If we are thinking in terms of Low cost San having less overhead, then AoE is a good choice for us. The advantage of AoE is that you don’t have the overhead of translating ATA to SCSI and then back to ATA (if you are using ATA drives). So there is a performance pickup. Server processing load for iSCSI is much higher than AoE for equivalent throughput. AoE can spare processing cycles. iSCSI requires TCP/IP and its requisite complexity.

 

6  Low level Components (AoE)

This section provides brief description of the low level components which are available on FOSS and in market. Since we are focusing on Low Cost SAN and we have to face all the storage networking challenges of clustering, so when it comes to choose an OS, we can go for Centos. Centos 5.2 is almost equivalent to RHEL5 having inherent RHCS (redhat clustering suite) and virtualization facility. We have to attach more and more number of hard disk having much capacity, and we have PCI card/ raid controller card available having 24 ports and 2 TB size of each disk. Therefore we have following table for our low level components:

Components

Description

Disks SATA disks of >= 2TB capacity
PCI Card/ Raid Controller 24 port SATA controller PCI express Card, SATA || raid controller card
Nic Card / high quality Switch Gigabyte multiport networking switch & gigabyte multiport nic card ( having jumbo frame support )
OS Linux/Windows (Preferably Centos 5.2)
Protocol AoE

 

7  High Level Building Block of SAN

This section provides brief description about high level building blocks of SAN. When we think to make our SAN more roust and to perform against all the available challenges of storage networking in terms of software then three things comes in our mind which are as follows :

buildingblockofsan2

Protocol: A reliable protocol is necessary. We can go for AoE. iSCSI and HyperSCSI can also be a choice.
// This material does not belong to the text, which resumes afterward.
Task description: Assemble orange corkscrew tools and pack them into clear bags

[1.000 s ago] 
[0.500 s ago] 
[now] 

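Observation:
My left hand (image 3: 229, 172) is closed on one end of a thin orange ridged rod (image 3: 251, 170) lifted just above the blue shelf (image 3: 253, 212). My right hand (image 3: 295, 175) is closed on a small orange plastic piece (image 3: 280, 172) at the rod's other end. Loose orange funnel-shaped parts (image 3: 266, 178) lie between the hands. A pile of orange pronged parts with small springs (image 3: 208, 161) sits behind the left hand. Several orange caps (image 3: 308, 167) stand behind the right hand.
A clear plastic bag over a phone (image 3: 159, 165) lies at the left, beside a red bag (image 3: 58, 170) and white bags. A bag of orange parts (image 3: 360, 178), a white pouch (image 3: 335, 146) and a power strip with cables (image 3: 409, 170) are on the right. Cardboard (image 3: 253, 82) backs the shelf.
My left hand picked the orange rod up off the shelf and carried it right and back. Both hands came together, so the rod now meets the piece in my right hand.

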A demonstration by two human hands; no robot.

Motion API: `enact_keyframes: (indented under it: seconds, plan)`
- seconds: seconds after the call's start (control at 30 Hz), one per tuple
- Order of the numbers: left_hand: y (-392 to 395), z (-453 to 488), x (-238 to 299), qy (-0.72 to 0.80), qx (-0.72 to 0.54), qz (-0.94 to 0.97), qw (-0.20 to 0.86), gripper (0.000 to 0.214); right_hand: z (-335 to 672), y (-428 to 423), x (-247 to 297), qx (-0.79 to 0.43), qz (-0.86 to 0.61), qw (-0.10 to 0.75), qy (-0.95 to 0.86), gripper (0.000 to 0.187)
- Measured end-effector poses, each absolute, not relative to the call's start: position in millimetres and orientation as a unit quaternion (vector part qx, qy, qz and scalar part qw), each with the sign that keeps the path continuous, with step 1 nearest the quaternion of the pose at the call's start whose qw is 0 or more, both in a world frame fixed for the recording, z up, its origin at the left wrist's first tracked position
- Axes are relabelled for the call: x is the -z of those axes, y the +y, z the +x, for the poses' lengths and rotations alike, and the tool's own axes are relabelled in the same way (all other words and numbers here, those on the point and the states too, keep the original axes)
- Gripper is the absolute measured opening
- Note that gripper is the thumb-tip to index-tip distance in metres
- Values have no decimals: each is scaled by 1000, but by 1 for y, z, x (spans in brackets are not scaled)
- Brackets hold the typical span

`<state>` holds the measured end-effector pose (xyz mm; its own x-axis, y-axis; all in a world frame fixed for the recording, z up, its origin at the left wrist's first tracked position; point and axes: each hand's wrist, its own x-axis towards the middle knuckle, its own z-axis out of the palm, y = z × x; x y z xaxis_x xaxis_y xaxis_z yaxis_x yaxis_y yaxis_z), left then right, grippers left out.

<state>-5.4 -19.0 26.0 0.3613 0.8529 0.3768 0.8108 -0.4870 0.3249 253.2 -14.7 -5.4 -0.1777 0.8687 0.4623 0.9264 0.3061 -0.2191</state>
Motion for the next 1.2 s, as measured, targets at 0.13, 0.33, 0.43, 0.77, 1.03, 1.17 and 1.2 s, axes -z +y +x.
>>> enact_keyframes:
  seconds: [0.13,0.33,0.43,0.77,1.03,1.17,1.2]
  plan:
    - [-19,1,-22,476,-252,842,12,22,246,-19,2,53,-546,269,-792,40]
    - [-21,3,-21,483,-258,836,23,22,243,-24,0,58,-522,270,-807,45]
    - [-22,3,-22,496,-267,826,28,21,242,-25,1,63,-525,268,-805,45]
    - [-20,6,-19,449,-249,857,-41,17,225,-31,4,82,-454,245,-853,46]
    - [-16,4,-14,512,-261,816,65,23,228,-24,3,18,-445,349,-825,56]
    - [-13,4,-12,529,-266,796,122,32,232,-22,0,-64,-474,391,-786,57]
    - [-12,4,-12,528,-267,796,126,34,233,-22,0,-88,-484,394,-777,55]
•  Drivers (Targets & Initiators): Client side and server side drivers are necessary to export the block devices over network and to access them on client side. Generally on client side, there is a kernel module available and on server side it can be a kernel module as well as a user space application. These drivers are known as targets (on server side) and initiators (on client side).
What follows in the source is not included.